Entre ces trois piliers, le tragique n'a pas sa place. Quand il survient et devient indubitable, il ne peut être que nié.

Le parallèle de la catastrophe annoncée - la comète - avec le dérèglement climatique est évident, et s'il fallait encore s'en persuader, il n'y a qu'à constater le relais que tous les écologistes du monde - y compris des gens sérieux comme Jancovici - se sont empressés de faire du film.
On peut comprendre le soulagement des lanceurs d'alerte de se sentir enfin compris dans leur solitude ; pourtant le parallèle, qui est bien sûr bienvenu, me paraît finalement un peu limité et pourrait même se révéler un peu pervers :
- l'arrivée de la comète, ici, n'a aucune cause anthropique, contrairement à l'effet de serre, l'artificialisation des sols et l'épuisement de la biodiversité. Face à elle, personne n'est responsable, tout le monde est victime. La différence est loin d'être négligeable, puisqu'elle suggère que les seuls responsables du fiasco seraient ceux qui dirigent, au lieu de l'humanité toute entière.
- En conséquence, puisque le quidam n'a aucun pouvoir d'agir et ne peut s'en remettre qu'à l'action de ses dirigeants, le techno-solutionnisme venant d' "en haut" est la seule issue proposée au problème. Belle façon d'omettre que sur le problème réel des émissions carbone, les axes d'action sont triples : transition énergétique, efficacité énergétique ET sobriété énergétique. Ce dernier axe, à la fois le plus efficace et le moins mobilisé, est le seul qui ne repose pas uniquement sur la technique mais sur une réorganisation de nos modes de vie : il implique, par essence, une remise en question du fonctionnement d'une économie de croissance, et chacun d'entre nous. Dans "Don't Look Up", cette approche-là n'est pas possible.

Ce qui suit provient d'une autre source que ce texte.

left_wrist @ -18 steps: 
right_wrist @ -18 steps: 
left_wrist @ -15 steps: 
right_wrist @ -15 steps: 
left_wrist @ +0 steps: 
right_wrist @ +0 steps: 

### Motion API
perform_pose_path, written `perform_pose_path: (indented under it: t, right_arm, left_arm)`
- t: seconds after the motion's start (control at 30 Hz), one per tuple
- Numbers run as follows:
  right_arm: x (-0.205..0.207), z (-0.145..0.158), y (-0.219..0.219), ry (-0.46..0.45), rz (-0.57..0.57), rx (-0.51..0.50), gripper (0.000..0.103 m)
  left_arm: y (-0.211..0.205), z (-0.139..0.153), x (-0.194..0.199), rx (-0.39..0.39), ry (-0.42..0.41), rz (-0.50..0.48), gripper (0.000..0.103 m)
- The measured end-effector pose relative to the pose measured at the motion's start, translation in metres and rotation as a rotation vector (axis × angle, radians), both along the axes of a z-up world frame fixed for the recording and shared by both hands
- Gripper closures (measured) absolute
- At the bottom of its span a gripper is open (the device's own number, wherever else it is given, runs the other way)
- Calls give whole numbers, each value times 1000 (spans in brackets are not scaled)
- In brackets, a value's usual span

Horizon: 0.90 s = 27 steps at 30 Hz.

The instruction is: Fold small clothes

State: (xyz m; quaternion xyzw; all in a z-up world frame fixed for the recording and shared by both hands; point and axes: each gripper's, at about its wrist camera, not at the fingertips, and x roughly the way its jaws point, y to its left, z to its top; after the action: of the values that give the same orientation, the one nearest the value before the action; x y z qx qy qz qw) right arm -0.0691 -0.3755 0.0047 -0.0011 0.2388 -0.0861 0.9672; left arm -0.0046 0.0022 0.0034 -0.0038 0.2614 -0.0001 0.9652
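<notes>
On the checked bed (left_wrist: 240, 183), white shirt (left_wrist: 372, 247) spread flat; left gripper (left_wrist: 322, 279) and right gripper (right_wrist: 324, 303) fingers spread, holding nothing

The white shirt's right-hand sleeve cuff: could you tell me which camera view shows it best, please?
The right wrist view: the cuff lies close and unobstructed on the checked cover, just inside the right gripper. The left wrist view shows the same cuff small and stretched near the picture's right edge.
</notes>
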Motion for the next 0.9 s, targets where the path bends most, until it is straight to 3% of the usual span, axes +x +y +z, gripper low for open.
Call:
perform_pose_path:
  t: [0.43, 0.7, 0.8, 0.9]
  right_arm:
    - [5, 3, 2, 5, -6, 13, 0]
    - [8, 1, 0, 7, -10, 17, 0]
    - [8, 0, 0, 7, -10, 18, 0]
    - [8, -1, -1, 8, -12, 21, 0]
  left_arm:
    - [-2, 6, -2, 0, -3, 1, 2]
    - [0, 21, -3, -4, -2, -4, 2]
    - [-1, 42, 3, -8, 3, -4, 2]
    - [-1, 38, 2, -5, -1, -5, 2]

Malgré ces écueils, là où le film reste en effet excellent et à mon avis marquant, c'est dans la vision sans concession qu'il livre du rapport de notre monde au tragique - et le dérèglement climatique en est un, immense, devant nous -, devenu impossible si l'on veut rester dans le rêve halluciné post-moderne. Sur ce point, le mot de parallèle est trop faible tant les excès de cette société demeurée m'a semblé à peine exagéré, alors que pourtant le film prend le ton de la farce.
On est en plein dans la société du spectacle décrite par Debord, et même au-delà : sous perfusion d'images médiatiques, la distinction entre le réel et l'information virtuelle est devenue si floue que même une apocalypse qui se prépare sous les yeux de toute l'humanité - visible en plein ciel, on peut difficilement imaginer mieux - ne perturbera personne si elle n'est pas confirmée dans le monde des informations virtuelles.
Non seulement le virtuel a beaucoup plus d'impact sur la vie des gens que le réel, mais pire, il n'a plus aucun lien avec le réel : les histoires d'amour voyeuristes de deux starlettes qui, par définition, n'influencent pas et n'influenceront jamais le quotidien des gens, fait cent fois plus d'audience que ce qui les concerne vraiment. Une humanité zombie, en somme, qui ne fonctionne plus qu'à la dopamine. Terrifiant.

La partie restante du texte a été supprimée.